▸ The problem: Your answer should consist only of the lines below from the one with "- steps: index" through the one with "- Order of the", copied exactly.

Segment Start: Material provided

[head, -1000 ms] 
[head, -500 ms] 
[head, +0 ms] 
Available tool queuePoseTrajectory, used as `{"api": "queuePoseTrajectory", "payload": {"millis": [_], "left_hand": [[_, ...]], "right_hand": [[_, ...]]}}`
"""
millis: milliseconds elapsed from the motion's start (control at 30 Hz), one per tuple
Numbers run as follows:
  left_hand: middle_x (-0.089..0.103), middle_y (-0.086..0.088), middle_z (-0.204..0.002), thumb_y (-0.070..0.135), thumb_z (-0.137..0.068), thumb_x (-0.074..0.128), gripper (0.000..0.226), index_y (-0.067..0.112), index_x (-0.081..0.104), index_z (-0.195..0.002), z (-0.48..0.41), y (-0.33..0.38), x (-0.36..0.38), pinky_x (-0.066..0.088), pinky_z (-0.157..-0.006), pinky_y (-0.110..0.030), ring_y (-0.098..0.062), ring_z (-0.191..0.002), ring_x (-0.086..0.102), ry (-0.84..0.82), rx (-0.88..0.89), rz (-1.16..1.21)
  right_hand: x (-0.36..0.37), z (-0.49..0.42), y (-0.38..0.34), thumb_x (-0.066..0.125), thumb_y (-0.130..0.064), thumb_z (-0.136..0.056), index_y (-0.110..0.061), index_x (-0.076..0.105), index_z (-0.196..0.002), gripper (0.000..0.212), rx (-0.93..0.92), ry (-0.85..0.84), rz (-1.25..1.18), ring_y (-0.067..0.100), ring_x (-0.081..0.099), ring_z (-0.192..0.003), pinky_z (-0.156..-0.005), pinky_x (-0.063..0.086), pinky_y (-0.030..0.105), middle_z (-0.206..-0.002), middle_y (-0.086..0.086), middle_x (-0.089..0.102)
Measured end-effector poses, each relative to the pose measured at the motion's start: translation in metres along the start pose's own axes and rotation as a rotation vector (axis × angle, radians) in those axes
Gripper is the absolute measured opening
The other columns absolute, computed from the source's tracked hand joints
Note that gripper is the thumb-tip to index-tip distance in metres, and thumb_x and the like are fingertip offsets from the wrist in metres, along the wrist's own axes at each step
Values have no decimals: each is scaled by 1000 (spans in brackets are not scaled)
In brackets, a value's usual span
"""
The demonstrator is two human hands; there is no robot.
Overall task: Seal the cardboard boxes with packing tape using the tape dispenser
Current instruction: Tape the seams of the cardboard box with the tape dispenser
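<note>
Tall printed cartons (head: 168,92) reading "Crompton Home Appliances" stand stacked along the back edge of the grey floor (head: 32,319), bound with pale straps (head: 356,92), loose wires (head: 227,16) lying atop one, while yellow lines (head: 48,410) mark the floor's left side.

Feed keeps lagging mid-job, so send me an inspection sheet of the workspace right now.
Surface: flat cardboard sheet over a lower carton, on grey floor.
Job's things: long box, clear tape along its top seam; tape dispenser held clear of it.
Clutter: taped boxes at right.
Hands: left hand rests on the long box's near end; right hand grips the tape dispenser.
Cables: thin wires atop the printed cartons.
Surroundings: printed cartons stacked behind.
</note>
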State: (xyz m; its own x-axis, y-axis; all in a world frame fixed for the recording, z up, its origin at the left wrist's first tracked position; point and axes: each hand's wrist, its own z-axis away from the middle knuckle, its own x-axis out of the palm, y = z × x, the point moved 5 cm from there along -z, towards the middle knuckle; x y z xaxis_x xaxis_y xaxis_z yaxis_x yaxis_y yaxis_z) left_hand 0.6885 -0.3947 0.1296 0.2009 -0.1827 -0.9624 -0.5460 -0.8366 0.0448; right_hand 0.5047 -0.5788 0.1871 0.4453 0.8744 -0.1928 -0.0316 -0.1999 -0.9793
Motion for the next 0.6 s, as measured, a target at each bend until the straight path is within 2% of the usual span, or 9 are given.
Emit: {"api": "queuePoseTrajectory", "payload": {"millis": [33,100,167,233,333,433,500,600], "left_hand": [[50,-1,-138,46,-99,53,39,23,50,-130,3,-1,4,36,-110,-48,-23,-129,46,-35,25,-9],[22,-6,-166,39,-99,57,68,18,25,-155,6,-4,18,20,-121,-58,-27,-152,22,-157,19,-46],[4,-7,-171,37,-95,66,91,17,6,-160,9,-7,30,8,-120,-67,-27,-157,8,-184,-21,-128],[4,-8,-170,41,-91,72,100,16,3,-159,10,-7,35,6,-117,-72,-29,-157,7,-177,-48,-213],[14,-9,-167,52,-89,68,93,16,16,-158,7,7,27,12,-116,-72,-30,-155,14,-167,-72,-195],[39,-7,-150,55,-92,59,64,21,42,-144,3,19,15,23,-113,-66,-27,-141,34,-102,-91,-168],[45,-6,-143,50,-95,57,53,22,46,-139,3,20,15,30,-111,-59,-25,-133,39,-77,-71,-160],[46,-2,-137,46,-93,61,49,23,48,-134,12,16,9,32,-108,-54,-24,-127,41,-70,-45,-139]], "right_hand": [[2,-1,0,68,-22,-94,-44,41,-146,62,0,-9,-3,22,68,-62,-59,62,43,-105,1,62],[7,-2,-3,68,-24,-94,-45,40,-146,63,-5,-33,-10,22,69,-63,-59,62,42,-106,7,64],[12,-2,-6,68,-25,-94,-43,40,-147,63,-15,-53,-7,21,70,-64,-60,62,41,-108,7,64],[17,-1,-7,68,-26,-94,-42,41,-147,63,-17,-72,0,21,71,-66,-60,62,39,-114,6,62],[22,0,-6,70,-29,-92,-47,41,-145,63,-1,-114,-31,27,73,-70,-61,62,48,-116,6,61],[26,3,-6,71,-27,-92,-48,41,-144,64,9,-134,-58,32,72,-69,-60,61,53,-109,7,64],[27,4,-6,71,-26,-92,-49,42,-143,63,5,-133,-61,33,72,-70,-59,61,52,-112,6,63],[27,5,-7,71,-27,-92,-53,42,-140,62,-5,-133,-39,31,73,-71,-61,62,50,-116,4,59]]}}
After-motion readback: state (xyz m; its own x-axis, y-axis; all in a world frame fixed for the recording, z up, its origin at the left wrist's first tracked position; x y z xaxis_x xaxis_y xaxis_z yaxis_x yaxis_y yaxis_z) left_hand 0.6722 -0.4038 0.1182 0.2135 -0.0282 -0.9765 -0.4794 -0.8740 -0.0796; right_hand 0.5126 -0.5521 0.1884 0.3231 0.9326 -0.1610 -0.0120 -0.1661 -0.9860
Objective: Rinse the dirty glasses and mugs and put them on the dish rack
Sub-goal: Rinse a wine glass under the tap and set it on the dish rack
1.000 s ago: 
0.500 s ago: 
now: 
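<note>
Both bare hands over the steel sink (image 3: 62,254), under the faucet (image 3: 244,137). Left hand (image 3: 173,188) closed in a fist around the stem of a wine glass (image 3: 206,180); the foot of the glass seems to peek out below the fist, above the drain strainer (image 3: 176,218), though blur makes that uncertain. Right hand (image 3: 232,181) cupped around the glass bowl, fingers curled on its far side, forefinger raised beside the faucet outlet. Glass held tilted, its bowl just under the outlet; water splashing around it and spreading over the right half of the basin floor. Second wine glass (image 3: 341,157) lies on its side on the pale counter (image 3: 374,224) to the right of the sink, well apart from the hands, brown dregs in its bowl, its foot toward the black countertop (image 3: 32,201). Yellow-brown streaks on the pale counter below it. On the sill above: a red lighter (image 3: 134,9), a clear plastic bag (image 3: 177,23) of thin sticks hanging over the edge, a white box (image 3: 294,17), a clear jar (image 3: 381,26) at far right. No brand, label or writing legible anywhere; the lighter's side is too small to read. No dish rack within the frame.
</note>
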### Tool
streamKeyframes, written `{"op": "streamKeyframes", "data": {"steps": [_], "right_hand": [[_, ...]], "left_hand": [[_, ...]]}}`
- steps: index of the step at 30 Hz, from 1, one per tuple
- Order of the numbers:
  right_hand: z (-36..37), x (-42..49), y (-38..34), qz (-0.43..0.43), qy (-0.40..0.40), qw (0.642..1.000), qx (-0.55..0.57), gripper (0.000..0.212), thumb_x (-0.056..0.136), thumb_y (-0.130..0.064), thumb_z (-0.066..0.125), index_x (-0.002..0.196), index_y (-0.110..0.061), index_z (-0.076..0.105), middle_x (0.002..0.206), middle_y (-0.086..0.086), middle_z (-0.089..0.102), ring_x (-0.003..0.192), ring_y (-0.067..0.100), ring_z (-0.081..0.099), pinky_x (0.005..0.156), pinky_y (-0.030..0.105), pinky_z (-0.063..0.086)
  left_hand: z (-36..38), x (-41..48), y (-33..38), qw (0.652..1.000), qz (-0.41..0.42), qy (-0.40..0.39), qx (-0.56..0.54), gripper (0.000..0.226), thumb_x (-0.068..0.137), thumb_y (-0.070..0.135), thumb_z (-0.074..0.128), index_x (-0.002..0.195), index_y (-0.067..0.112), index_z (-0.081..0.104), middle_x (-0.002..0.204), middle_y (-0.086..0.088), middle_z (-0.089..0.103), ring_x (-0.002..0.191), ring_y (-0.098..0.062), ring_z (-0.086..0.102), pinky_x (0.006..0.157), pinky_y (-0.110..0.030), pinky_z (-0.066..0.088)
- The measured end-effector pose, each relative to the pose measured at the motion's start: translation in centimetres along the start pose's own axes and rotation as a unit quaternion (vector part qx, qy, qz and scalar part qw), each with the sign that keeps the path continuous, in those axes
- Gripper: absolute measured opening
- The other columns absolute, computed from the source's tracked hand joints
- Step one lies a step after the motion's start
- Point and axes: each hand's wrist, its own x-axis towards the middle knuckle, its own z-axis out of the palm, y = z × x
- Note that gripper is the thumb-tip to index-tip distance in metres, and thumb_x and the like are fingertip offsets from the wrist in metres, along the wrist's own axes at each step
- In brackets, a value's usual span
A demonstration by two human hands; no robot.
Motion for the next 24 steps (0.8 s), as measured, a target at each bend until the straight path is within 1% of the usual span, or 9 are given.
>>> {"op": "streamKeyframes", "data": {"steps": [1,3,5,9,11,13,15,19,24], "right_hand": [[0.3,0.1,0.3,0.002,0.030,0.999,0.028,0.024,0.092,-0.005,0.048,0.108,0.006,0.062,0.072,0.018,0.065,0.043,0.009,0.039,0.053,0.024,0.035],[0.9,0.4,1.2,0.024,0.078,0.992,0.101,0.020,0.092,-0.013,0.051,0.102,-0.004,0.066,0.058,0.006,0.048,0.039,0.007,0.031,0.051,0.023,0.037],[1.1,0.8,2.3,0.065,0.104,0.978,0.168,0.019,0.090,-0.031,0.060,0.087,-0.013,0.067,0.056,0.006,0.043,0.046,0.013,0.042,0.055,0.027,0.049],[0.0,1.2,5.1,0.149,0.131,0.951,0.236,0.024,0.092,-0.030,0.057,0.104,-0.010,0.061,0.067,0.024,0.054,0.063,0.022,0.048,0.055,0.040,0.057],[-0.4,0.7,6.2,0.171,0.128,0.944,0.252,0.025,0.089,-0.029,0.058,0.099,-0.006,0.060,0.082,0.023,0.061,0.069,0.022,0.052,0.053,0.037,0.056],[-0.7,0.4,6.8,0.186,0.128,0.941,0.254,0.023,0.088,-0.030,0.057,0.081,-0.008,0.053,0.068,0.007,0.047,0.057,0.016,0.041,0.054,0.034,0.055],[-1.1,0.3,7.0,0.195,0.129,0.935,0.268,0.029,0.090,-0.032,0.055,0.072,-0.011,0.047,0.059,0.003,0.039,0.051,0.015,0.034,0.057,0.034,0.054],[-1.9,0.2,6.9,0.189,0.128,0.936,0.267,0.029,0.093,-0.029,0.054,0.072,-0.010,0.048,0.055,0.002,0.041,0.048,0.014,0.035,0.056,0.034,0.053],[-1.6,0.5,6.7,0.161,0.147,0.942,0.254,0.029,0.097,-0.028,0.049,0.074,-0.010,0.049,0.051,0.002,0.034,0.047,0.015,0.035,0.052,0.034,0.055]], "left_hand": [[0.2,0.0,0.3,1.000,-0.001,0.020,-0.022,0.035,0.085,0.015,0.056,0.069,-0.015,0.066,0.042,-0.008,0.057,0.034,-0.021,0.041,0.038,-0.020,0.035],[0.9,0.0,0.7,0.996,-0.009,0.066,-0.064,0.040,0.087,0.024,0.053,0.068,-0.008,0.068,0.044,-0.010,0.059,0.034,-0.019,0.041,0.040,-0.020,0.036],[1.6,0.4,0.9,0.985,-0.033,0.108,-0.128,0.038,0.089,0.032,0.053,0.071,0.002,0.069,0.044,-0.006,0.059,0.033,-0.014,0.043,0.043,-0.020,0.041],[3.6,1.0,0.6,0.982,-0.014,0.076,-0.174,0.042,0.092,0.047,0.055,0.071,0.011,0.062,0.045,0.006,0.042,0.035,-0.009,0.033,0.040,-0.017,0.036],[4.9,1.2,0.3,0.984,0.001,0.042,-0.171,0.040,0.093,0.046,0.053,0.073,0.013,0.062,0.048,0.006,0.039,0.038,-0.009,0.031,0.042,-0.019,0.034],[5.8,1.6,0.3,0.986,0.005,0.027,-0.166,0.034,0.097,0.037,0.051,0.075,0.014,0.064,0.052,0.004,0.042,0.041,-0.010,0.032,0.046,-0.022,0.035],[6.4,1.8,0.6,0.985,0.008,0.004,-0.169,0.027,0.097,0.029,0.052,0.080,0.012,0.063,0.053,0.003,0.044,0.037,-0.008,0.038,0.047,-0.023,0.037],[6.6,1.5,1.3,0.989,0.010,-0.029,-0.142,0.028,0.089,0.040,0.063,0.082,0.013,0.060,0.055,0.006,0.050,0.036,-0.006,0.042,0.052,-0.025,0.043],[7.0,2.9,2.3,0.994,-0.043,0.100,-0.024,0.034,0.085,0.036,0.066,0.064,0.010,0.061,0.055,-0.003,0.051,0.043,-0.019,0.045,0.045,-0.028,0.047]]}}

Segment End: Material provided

▸ Exercise result:
- steps: index of the step at 30 Hz, from 1, one per tuple
- Order of the numbers:

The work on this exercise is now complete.